Data ::
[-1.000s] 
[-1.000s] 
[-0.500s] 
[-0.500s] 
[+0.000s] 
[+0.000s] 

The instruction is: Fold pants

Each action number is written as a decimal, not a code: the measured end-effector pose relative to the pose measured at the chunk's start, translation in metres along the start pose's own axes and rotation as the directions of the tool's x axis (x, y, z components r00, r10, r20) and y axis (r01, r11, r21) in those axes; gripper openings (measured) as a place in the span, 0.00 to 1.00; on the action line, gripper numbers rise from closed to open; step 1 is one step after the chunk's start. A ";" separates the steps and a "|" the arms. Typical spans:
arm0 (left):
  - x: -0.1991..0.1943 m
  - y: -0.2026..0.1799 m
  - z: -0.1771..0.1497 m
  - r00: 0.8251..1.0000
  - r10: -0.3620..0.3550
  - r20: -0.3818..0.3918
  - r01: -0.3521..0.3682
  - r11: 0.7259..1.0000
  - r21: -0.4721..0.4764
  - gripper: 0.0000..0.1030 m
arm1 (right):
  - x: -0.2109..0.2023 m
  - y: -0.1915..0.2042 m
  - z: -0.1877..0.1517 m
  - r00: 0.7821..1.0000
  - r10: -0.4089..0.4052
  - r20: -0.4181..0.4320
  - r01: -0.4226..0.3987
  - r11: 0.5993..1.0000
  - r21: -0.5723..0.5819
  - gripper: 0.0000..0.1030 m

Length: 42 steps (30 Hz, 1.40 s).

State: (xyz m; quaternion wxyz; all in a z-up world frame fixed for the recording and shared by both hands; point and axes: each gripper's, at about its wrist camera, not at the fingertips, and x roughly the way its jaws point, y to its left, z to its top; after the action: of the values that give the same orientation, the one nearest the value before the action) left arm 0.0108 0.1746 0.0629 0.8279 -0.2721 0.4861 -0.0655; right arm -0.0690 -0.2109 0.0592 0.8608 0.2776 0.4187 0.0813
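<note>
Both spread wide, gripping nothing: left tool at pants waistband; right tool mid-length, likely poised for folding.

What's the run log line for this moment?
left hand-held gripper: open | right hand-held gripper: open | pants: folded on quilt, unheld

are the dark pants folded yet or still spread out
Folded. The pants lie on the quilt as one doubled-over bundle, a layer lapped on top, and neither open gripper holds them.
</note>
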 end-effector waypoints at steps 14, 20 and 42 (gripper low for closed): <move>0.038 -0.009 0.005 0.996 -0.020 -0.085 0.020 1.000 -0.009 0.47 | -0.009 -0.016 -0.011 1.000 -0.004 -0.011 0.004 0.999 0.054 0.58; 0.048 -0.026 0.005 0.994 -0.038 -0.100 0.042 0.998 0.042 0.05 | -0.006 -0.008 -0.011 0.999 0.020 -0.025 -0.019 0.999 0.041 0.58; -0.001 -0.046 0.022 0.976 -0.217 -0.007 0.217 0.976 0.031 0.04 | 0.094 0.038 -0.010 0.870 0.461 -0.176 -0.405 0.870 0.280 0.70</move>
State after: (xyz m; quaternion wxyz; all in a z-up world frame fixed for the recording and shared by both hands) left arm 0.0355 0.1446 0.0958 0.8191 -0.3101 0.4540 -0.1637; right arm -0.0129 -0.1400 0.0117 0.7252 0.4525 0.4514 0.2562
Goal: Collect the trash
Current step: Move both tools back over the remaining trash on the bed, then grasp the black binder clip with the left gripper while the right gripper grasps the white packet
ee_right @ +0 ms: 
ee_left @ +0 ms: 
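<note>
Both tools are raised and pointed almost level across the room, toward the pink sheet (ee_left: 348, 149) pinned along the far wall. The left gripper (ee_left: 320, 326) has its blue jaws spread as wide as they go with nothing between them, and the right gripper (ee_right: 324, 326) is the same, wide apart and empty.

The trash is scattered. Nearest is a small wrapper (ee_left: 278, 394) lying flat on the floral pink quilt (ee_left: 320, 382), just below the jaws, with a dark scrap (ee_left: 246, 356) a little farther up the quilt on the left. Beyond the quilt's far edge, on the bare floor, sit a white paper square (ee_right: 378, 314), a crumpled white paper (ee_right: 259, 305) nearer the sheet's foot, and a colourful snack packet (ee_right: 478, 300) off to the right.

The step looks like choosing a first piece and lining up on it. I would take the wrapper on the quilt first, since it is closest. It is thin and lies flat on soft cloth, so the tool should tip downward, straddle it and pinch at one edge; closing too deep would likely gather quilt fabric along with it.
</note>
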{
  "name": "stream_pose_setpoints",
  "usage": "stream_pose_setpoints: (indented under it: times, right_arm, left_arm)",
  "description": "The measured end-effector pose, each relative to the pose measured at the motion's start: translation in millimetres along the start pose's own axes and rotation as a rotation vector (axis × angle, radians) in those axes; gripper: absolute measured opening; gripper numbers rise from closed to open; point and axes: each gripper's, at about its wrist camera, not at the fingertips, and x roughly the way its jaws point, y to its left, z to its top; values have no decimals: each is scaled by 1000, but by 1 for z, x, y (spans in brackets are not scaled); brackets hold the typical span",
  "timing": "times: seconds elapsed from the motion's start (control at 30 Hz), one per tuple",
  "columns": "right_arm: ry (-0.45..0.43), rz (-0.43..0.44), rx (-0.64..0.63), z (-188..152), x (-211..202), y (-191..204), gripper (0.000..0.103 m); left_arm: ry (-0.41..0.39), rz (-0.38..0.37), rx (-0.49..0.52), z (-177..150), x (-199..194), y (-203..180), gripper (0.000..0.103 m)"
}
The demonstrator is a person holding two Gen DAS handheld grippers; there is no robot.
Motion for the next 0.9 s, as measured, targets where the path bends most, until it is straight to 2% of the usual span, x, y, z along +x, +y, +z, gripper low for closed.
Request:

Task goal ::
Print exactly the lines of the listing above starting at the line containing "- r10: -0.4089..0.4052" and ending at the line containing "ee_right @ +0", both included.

Answer below ::
  - r10: -0.4089..0.4052
  - r20: -0.4181..0.4320
  - r01: -0.4226..0.3987
  - r11: 0.5993..1.0000
  - r21: -0.5723..0.5819
  - gripper: 0.0000..0.1030 m

Length: 42 steps (30 Hz, 1.40 s).

State: (xyz m; quaternion wxyz; all in a z-up world frame fixed for the recording and shared by both hands; point and axes: each gripper's, at about its wrist camera, not at the fingertips, and x roughly the way its jaws point, y to its left, z to its top; after the action: of the values that give the same orientation, the one nearest the value before the action) left arm 0.0108 0.1746 0.0629 0.8279 -0.2721 0.4861 -0.0655; right arm -0.0690 -0.2109 0.0592 0.8608 0.2776 0.4187 0.0813
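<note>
Both spread wide, gripping nothing: left tool at pants waistband; right tool mid-length, likely poised for folding.

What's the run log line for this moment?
left hand-held gripper: open | right hand-held gripper: open | pants: folded on quilt, unheld

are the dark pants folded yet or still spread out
Folded. The pants lie on the quilt as one doubled-over bundle, a layer lapped on top, and neither open gripper holds them.
</note>
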 end-effector waypoints at steps 14, 20 and 42 (gripper low for closed): <move>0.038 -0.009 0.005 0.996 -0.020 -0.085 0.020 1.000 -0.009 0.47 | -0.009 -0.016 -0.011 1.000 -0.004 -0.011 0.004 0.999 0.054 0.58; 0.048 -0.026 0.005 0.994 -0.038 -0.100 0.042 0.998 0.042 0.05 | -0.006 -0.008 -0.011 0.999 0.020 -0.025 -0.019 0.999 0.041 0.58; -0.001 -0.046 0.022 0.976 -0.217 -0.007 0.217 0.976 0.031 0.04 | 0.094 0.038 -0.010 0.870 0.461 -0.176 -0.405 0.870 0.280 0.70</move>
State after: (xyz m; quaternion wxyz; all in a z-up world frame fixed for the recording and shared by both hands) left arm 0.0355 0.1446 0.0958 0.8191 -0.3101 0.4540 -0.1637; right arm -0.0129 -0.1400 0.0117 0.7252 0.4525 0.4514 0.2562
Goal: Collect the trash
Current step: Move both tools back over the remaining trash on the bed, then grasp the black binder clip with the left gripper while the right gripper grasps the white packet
ee_right @ +0 ms: 

No additional answer is needed here.